For centuries, huge multinational corporations have dominated the world of business. From the British East India Company to Sony, these industry giants span the globe, with manufacturing centers, production lines, and executive headquarters spread across continents. In most cases, it's taken years for these megacorporations to globalize. But now, due to technologies that have leveled the playing field, there's a new trend on the horizon: small businesses that are international from the get-go. With little more than a good Internet connection and a solid business model, these "micromultinationals" -- as Google's Chief Economist, Hal Varian, writes in Foreign Policy's Future Issue -- are proving that size doesn't always matter. These five start-ups aren't merely market flukes, but rather, the future of business.
SKYPE
In 2003, Swedish entrepreneur Niklas Zennstrom and his Danish counterpart, Janus Friis, who had recently sold the file-sharing website Kazaa, founded Skype. Within the first six weeks of its initial release, 1.5 million users had downloaded the software, which allows video and voice calls, instant messages and file transfers to be made over the Internet. Zennestrom claimed that charging for calls was so "last century" -- Skype allowed people to place calls from one edge of the globe to the other for almost nothing.

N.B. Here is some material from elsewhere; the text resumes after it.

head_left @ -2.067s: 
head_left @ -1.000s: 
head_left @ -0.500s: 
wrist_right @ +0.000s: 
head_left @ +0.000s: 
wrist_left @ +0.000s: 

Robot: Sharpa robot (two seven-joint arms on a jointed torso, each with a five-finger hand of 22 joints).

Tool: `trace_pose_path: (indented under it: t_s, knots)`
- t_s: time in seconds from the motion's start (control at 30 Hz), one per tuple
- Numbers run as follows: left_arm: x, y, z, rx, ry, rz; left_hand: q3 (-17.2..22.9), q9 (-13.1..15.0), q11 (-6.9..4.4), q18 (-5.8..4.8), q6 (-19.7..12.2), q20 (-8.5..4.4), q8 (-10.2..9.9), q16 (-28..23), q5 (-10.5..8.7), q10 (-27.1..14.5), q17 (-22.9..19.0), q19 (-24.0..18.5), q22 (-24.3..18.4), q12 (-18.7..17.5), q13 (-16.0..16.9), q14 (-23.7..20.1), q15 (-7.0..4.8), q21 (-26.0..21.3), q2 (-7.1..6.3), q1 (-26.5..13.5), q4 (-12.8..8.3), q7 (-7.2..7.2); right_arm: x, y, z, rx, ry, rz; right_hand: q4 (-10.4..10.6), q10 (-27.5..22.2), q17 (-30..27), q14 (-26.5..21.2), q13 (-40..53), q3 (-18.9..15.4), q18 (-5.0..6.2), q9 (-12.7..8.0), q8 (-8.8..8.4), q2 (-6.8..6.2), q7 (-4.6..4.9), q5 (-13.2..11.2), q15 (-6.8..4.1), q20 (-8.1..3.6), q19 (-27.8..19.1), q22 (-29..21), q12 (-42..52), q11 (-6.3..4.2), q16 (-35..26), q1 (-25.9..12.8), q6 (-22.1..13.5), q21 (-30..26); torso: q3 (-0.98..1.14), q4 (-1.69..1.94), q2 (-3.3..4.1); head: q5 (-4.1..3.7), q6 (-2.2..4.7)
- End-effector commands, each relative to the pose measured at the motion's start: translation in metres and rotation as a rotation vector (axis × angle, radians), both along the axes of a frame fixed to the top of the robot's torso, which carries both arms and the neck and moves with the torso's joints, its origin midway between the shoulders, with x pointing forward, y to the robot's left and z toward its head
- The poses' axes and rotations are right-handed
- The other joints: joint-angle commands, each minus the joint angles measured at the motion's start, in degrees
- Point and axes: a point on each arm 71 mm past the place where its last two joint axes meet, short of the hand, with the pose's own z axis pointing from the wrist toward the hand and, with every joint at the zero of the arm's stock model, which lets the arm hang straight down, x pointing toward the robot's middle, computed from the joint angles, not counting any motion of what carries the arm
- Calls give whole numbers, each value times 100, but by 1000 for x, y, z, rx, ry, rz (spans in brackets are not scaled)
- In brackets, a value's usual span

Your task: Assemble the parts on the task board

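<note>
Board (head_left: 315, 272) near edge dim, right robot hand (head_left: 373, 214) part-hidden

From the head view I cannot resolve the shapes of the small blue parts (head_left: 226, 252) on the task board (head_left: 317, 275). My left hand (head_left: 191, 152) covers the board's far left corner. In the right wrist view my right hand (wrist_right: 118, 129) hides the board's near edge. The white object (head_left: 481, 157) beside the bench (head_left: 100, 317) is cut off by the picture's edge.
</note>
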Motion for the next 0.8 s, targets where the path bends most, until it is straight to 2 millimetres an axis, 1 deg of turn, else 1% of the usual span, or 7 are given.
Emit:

Skype grew quickly, and now employs around 500 people in Estonia, Sweden, the United States, Japan, and China, among other places. Skype's founders sold the company to eBay in 2005 for $2.6 billion, and in 2009, the technology investment group Silver Lake bought 40 percent of Skype's stake. Just 18 months later, in May 2011, Microsoft took the company under its wing for $8.5 billion. Skype today boasts around 700 million users, but the company is hoping its new partnership with Facebook will bring in enough new users to hit the one billion mark.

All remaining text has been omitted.